_Work task_
Reproduce exactly, and only, the lines below from the one containing "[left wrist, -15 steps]" through the one containing "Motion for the".
***
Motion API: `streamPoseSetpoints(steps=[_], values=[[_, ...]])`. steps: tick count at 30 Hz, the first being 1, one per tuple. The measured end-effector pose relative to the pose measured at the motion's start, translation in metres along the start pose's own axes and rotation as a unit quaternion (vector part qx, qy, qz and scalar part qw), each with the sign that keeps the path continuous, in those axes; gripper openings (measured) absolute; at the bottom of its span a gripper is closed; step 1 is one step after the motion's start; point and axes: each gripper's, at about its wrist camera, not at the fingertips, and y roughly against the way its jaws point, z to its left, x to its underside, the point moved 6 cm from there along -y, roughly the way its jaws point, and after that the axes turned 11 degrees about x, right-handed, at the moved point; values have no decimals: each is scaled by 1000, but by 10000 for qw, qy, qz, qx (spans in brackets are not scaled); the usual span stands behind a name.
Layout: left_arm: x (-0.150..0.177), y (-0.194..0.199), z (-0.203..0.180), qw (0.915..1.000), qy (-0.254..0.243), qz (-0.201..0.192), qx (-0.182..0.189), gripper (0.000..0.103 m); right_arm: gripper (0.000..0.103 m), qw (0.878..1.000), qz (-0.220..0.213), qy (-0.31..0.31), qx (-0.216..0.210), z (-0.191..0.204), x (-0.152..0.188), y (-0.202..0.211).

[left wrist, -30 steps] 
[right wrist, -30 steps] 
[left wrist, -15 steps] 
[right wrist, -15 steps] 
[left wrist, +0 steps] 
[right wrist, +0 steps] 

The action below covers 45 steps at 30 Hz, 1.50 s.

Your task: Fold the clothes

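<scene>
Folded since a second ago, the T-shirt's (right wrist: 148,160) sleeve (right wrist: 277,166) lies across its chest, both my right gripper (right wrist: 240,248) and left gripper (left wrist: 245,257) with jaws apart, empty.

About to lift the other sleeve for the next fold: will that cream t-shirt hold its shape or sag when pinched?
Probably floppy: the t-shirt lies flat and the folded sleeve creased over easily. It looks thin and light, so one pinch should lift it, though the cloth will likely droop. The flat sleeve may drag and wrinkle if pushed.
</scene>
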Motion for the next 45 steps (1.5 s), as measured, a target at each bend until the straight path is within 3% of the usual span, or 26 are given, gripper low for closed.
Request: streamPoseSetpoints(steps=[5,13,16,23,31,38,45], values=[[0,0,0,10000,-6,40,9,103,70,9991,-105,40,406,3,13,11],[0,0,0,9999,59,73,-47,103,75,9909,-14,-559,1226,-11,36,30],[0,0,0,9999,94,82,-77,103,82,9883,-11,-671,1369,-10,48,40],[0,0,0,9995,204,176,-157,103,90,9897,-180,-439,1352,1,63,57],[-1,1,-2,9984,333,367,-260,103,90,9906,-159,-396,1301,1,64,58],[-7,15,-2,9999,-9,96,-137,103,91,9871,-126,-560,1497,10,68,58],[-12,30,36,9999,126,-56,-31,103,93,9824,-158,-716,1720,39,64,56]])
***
_Answer section_
[left wrist, -15 steps] 
[right wrist, -15 steps] 
[left wrist, +0 steps] 
[right wrist, +0 steps] 

The action below covers 45 steps at 30 Hz, 1.50 s.

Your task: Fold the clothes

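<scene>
Folded since a second ago, the T-shirt's (right wrist: 148,160) sleeve (right wrist: 277,166) lies across its chest, both my right gripper (right wrist: 240,248) and left gripper (left wrist: 245,257) with jaws apart, empty.

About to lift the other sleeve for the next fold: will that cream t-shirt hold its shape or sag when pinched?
Probably floppy: the t-shirt lies flat and the folded sleeve creased over easily. It looks thin and light, so one pinch should lift it, though the cloth will likely droop. The flat sleeve may drag and wrinkle if pushed.
</scene>
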Motion for the next 45 steps (1.5 s), as measured, a target at each bend until the straight path is within 3% of the usual span, or 26 are given, gripper low for closed.

There is nothing more to this answer.